O córrego Laje deságua em outro, o Areias, que passa por pequenas propriedades próximas à Serra Verde. No ano passado, quando a Pública esteve em Minaçu, um desses proprietários relatou que a partir da operação da mineradora o córrego ficou “sujo”, com uma espécie de gordura que conferia à água, antes transparente e cristalina, um aspecto avermelhado. O medo dele era de que a água estivesse afetando a saúde de suas vacas, que bebiam no córrego. No final de 2024, ele disse ter contado pelo menos seis casos de abortos bovinos em sequência, o que nunca havia acontecido antes.
                                                               José Cícero/Agência Pública

Uma fonte local com conhecimento da situação disse que o problema continua e que outros pequenos proprietários também estão preocupados com a qualidade das águas dos córregos.

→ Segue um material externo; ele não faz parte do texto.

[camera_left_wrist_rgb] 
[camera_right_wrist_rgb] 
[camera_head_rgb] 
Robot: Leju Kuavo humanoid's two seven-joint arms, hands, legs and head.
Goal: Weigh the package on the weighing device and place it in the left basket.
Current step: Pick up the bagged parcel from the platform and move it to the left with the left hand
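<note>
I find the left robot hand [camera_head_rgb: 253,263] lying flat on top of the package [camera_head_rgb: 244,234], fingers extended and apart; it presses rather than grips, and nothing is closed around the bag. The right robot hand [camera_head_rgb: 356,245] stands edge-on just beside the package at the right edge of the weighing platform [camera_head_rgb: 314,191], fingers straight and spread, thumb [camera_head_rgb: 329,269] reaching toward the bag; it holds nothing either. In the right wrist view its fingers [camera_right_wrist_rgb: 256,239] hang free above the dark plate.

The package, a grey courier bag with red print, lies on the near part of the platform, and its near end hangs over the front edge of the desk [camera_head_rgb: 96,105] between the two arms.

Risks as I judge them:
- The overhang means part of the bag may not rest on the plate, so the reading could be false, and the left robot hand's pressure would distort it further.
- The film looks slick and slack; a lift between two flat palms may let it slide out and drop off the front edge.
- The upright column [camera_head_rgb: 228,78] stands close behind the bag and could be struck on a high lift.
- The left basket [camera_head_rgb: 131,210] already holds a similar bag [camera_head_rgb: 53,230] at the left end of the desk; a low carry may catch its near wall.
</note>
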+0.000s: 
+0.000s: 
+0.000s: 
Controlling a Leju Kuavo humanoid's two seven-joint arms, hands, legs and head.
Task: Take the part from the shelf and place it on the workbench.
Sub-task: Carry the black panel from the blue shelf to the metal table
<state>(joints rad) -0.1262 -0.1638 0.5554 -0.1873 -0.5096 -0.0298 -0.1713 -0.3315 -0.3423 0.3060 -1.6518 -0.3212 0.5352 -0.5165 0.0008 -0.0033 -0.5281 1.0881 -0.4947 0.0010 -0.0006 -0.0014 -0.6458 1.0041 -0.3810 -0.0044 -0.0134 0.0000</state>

A reportagem fez uma série de perguntas à Serra Verde sobre os problemas identificados na vistoria conjunta e no relatório da Semad. “A Serra Verde mantém um engajamento construtivo com os reguladores. Estamos trabalhando juntos para concluir essas questões”, respondeu a empresa.

Na vistoria de novembro, os analistas identificaram outros problemas, como o uso de explosivos, que não é autorizado pela licença, e a disposição irregular de efluentes sanitários, além do agravamento dos processos erosivos, sem a devida resposta pela empresa.

O licenciamento ambiental da operação da mineradora foi realizado pela Semad, por meio de um acordo com o Ibama assinado ainda em 2016. No ano seguinte, a Serra Verde obteve a primeira licença ambiental necessária. Em 2023, depois de identificar o desmatamento de aproximadamente 84 hectares sem autorização, a Semad alterou a licença de funcionamento para uma modalidade “corretiva”. Para regularizar o empreendimento, a mineradora precisa realizar um plano ambiental e atender uma série de medidas condicionantes estipuladas na licença, vigente até 2028.